**Work required**
The stretch from the line with "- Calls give" through the line with "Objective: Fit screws" in the records below: write it out exactly, and nothing else.

(Beginning of Material provided)

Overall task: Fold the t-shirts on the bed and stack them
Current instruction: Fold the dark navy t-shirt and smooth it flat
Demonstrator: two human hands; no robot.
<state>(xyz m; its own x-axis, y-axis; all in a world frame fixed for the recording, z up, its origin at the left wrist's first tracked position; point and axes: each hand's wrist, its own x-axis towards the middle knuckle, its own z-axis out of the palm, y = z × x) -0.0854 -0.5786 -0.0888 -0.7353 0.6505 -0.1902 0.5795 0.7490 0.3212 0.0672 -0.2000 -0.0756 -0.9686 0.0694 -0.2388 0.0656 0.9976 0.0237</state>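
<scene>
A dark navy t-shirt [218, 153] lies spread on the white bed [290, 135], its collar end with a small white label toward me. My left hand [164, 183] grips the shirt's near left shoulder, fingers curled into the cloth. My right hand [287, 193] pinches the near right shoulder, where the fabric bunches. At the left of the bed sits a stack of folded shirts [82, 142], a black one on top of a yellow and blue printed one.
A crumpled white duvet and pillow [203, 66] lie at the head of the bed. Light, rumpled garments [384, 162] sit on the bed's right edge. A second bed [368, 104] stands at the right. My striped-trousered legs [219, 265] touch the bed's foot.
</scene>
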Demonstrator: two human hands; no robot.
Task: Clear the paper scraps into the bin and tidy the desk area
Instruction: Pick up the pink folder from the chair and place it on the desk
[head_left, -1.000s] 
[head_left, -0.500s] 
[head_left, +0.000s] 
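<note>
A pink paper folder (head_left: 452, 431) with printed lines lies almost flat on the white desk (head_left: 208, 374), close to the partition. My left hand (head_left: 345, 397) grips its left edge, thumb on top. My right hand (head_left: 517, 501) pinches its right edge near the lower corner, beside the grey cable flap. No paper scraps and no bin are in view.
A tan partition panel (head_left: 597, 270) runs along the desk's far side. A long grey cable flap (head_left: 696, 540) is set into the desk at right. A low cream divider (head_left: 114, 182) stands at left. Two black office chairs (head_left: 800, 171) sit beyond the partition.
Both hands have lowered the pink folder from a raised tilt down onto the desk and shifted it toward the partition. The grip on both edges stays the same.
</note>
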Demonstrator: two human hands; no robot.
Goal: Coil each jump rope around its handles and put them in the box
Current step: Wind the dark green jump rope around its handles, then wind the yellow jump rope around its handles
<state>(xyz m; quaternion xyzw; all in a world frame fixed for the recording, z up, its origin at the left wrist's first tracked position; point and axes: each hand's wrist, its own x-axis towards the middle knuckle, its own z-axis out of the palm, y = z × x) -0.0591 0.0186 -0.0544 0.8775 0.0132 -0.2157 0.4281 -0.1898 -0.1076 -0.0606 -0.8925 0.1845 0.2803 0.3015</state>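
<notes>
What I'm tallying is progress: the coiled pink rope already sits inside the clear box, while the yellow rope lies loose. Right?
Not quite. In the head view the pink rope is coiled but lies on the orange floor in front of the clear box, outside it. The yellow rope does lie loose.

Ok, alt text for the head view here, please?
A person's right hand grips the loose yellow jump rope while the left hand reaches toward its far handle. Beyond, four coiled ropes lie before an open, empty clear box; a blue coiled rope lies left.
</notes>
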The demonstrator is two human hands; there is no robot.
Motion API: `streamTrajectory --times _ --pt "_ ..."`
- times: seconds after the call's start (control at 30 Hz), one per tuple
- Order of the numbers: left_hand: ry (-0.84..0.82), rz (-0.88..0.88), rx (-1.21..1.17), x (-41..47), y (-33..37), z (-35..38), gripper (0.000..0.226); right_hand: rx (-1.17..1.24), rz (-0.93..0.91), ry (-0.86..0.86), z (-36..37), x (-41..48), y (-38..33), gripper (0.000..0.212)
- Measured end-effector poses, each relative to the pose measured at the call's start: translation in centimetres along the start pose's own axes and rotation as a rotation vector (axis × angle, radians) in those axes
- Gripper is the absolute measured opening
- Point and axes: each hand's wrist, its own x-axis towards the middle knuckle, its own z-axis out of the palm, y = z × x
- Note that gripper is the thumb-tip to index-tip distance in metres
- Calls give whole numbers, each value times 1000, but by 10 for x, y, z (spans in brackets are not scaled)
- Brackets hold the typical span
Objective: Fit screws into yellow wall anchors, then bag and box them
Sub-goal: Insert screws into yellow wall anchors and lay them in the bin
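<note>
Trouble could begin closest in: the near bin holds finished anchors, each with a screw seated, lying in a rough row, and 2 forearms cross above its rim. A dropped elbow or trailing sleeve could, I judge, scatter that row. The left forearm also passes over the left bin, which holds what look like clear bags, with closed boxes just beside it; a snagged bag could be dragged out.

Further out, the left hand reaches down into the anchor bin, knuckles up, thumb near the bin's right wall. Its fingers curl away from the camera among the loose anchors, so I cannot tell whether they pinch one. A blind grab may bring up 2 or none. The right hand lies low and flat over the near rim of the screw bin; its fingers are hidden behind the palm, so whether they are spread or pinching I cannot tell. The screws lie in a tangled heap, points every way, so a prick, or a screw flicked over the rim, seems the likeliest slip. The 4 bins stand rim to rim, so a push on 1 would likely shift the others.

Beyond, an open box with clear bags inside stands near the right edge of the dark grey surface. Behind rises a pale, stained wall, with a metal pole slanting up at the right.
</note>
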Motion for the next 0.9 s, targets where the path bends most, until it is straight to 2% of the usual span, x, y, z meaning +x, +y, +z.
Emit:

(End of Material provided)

**Response area**
- Calls give whole numbers, each value times 1000, but by 10 for x, y, z (spans in brackets are not scaled)
- Brackets hold the typical span
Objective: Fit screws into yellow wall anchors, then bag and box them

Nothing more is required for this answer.